EXERCISE: Every record is to be printed exactly as it appears.

Dataset excerpts:
▬▬▬

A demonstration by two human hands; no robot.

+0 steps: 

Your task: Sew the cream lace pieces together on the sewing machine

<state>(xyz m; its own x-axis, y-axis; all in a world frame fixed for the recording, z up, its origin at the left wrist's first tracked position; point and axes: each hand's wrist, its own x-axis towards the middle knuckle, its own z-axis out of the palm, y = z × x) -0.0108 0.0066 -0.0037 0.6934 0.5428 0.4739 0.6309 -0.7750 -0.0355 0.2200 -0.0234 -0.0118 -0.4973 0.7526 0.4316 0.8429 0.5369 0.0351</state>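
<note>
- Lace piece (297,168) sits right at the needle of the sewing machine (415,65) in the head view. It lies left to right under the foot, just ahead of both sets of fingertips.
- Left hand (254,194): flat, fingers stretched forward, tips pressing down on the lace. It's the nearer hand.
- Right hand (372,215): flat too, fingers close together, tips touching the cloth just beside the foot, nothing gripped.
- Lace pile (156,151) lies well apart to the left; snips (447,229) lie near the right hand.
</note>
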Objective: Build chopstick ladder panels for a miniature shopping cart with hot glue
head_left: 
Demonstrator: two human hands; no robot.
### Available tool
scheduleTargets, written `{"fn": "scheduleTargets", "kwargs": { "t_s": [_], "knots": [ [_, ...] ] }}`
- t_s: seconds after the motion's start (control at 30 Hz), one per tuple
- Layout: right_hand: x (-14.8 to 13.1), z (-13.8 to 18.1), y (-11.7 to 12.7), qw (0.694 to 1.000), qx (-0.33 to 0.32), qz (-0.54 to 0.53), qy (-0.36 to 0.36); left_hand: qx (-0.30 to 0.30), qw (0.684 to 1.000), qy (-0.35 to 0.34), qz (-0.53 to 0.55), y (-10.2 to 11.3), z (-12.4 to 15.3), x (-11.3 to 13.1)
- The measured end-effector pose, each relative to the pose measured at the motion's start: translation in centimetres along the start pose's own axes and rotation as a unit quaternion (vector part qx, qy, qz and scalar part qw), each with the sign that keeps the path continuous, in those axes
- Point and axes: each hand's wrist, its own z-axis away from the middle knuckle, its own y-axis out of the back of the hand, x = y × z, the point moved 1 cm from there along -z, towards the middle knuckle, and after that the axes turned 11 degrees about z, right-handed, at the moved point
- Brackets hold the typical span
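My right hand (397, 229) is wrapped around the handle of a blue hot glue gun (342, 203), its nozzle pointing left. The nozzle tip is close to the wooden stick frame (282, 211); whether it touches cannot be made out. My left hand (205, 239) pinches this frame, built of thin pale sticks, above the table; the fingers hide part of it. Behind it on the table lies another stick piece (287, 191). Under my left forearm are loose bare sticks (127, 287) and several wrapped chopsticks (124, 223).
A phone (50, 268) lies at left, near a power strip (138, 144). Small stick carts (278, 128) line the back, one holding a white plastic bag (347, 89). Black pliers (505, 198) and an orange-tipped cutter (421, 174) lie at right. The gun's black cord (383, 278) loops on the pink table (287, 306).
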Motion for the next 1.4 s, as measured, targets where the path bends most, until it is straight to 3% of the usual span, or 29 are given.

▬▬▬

RESPONSE BELOW:
A demonstration by two human hands; no robot.

+0 steps: 

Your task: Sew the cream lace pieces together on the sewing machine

<state>(xyz m; its own x-axis, y-axis; all in a world frame fixed for the recording, z up, its origin at the left wrist's first tracked position; point and axes: each hand's wrist, its own x-axis towards the middle knuckle, its own z-axis out of the palm, y = z × x) -0.0108 0.0066 -0.0037 0.6934 0.5428 0.4739 0.6309 -0.7750 -0.0355 0.2200 -0.0234 -0.0118 -0.4973 0.7526 0.4316 0.8429 0.5369 0.0351</state>
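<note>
- Lace piece (297,168) sits right at the needle of the sewing machine (415,65) in the head view. It lies left to right under the foot, just ahead of both sets of fingertips.
- Left hand (254,194): flat, fingers stretched forward, tips pressing down on the lace. It's the nearer hand.
- Right hand (372,215): flat too, fingers close together, tips touching the cloth just beside the foot, nothing gripped.
- Lace pile (156,151) lies well apart to the left; snips (447,229) lie near the right hand.
</note>
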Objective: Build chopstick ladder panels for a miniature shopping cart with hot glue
head_left: 
Demonstrator: two human hands; no robot.
### Available tool
scheduleTargets, written `{"fn": "scheduleTargets", "kwargs": { "t_s": [_], "knots": [ [_, ...] ] }}`
- t_s: seconds after the motion's start (control at 30 Hz), one per tuple
- Layout: right_hand: x (-14.8 to 13.1), z (-13.8 to 18.1), y (-11.7 to 12.7), qw (0.694 to 1.000), qx (-0.33 to 0.32), qz (-0.54 to 0.53), qy (-0.36 to 0.36); left_hand: qx (-0.30 to 0.30), qw (0.684 to 1.000), qy (-0.35 to 0.34), qz (-0.53 to 0.55), y (-10.2 to 11.3), z (-12.4 to 15.3), x (-11.3 to 13.1)
- The measured end-effector pose, each relative to the pose measured at the motion's start: translation in centimetres along the start pose's own axes and rotation as a unit quaternion (vector part qx, qy, qz and scalar part qw), each with the sign that keeps the path continuous, in those axes
- Point and axes: each hand's wrist, its own z-axis away from the middle knuckle, its own y-axis out of the back of the hand, x = y × z, the point moved 1 cm from there along -z, towards the middle knuckle, and after that the axes turned 11 degrees about z, right-handed, at the moved point
- Brackets hold the typical span
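My right hand (397, 229) is wrapped around the handle of a blue hot glue gun (342, 203), its nozzle pointing left. The nozzle tip is close to the wooden stick frame (282, 211); whether it touches cannot be made out. My left hand (205, 239) pinches this frame, built of thin pale sticks, above the table; the fingers hide part of it. Behind it on the table lies another stick piece (287, 191). Under my left forearm are loose bare sticks (127, 287) and several wrapped chopsticks (124, 223).
A phone (50, 268) lies at left, near a power strip (138, 144). Small stick carts (278, 128) line the back, one holding a white plastic bag (347, 89). Black pliers (505, 198) and an orange-tipped cutter (421, 174) lie at right. The gun's black cord (383, 278) loops on the pink table (287, 306).
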Motion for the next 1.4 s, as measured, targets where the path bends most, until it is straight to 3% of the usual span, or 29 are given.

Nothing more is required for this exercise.